• **TASK DESCRIPTION**:
Repeat the listing exactly as given, omitting every image.

• **INFORMATION SUPPLIED**:
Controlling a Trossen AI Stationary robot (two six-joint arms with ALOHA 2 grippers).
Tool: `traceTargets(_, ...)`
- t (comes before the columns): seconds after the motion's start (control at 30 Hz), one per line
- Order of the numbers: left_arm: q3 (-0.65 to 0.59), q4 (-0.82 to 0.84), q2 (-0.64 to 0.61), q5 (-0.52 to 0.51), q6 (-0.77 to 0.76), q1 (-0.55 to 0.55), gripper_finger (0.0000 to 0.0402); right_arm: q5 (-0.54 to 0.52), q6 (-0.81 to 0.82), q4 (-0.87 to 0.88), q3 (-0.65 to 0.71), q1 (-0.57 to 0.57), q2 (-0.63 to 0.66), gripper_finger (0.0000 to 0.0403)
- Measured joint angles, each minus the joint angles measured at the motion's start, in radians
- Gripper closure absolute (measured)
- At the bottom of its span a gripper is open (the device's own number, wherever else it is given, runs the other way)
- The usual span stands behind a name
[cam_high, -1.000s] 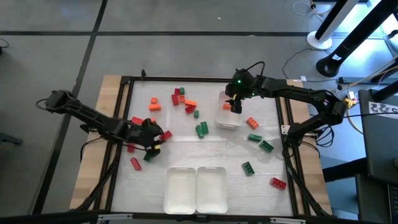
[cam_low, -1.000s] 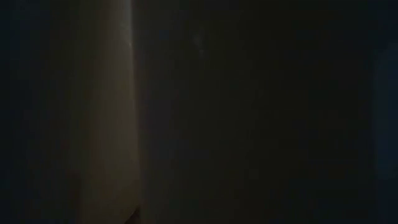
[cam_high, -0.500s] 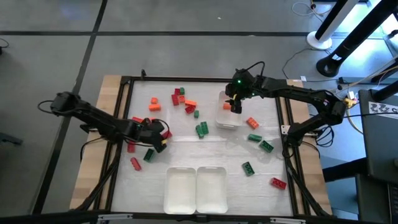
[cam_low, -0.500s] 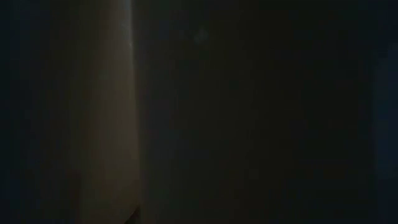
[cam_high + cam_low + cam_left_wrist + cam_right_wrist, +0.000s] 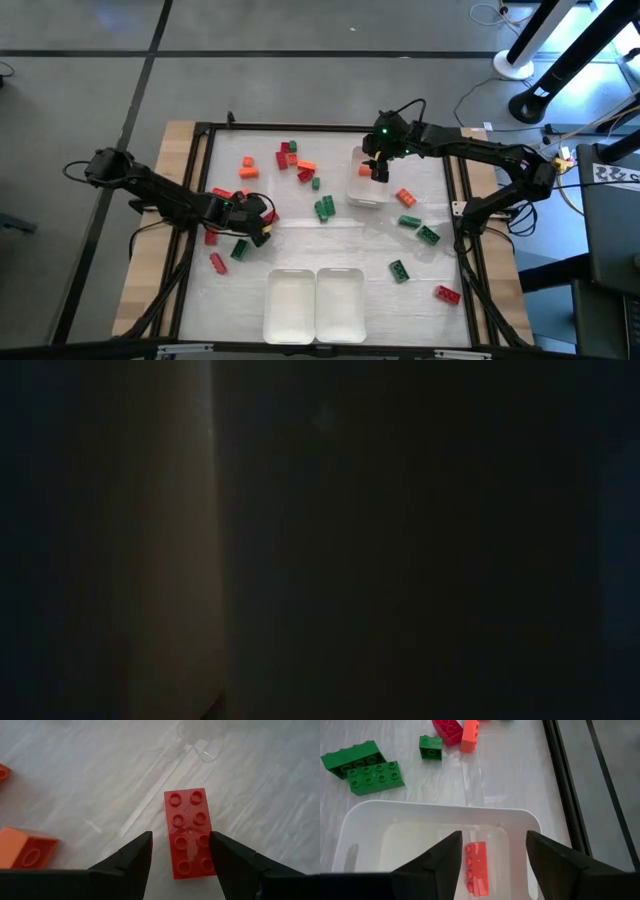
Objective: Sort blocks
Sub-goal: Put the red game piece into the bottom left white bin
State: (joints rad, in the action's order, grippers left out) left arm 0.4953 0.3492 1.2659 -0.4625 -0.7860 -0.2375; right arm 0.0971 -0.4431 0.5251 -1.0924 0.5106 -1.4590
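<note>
Sorting has barely begun, by your pictures: one orange brick (image 5: 475,867) lies in the white tray (image 5: 370,812) under the right gripper (image 5: 492,855), and the two white trays (image 5: 314,303) at the table's near edge show nothing inside. Most bricks lie loose on the mat; a cluster of red, green and orange ones (image 5: 290,160) sits just left of that far tray, with green and red strays (image 5: 418,232) to its right and toward you.

Your right gripper hangs over the tray with fingers spread, holding nothing. Your left gripper (image 5: 180,852) is also spread, one finger either side of a red two-by-four brick (image 5: 190,832), not yet closed on it (an orange brick (image 5: 27,847) lies close by).

Room looks decent between the tray and the near trays; the black frame (image 5: 570,785) runs close past the tray's far side.
</note>
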Motion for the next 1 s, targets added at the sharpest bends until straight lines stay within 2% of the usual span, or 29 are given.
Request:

• **TASK SOLUTION**:
Controlling a Trossen AI Stationary robot (two six-joint arms with ALOHA 2 grippers).
Tool: `traceTargets(_, ...)`
- t (comes before the columns): seconds after the motion's start (control at 30 Hz), one per line
- Order of the numbers: left_arm: q3 (-0.65 to 0.59), q4 (-0.82 to 0.84), q2 (-0.64 to 0.61), q5 (-0.52 to 0.51), q6 (-0.77 to 0.76), q1 (-0.55 to 0.55), gripper_finger (0.0000 to 0.0402); right_arm: q5 (-0.54 to 0.52), q6 (-0.81 to 0.82), q4 (-0.87 to 0.88), q3 (-0.65 to 0.71), q1 (-0.57 to 0.57), q2 (-0.63 to 0.66), gripper_finger (0.0000 to 0.0403)
- Measured joint angles, each minus the joint angles measured at the motion's start, in radians
- Gripper closure absolute (measured)
- At the bottom of its span a gripper is open (the device's own number, wherever else it is given, runs the other way)
- The usual span stands behind a name
[cam_high, -1.000s] 
[cam_low, -1.000s] 
[cam_high, -0.500s] 
[cam_low, -0.500s] 
[cam_high + cam_low + cam_left_wrist + cam_right_wrist, +0.000s] 
Objective: Sort blocks
Sub-goal: Put the red game piece into the bottom left white bin
State: (joints rad, in the action's order, grippers left out) left arm 0.4953 0.3492 1.2659 -0.4625 -0.7860 -0.2375; right arm 0.0971 -0.4431 0.5251 -1.0924 0.5106 -1.4590
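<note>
Sorting has barely begun, by your pictures: one orange brick (image 5: 475,867) lies in the white tray (image 5: 370,812) under the right gripper (image 5: 492,855), and the two white trays (image 5: 314,303) at the table's near edge show nothing inside. Most bricks lie loose on the mat; a cluster of red, green and orange ones (image 5: 290,160) sits just left of that far tray, with green and red strays (image 5: 418,232) to its right and toward you.

Your right gripper hangs over the tray with fingers spread, holding nothing. Your left gripper (image 5: 180,852) is also spread, one finger either side of a red two-by-four brick (image 5: 190,832), not yet closed on it (an orange brick (image 5: 27,847) lies close by).

Room looks decent between the tray and the near trays; the black frame (image 5: 570,785) runs close past the tray's far side.
</note>
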Motion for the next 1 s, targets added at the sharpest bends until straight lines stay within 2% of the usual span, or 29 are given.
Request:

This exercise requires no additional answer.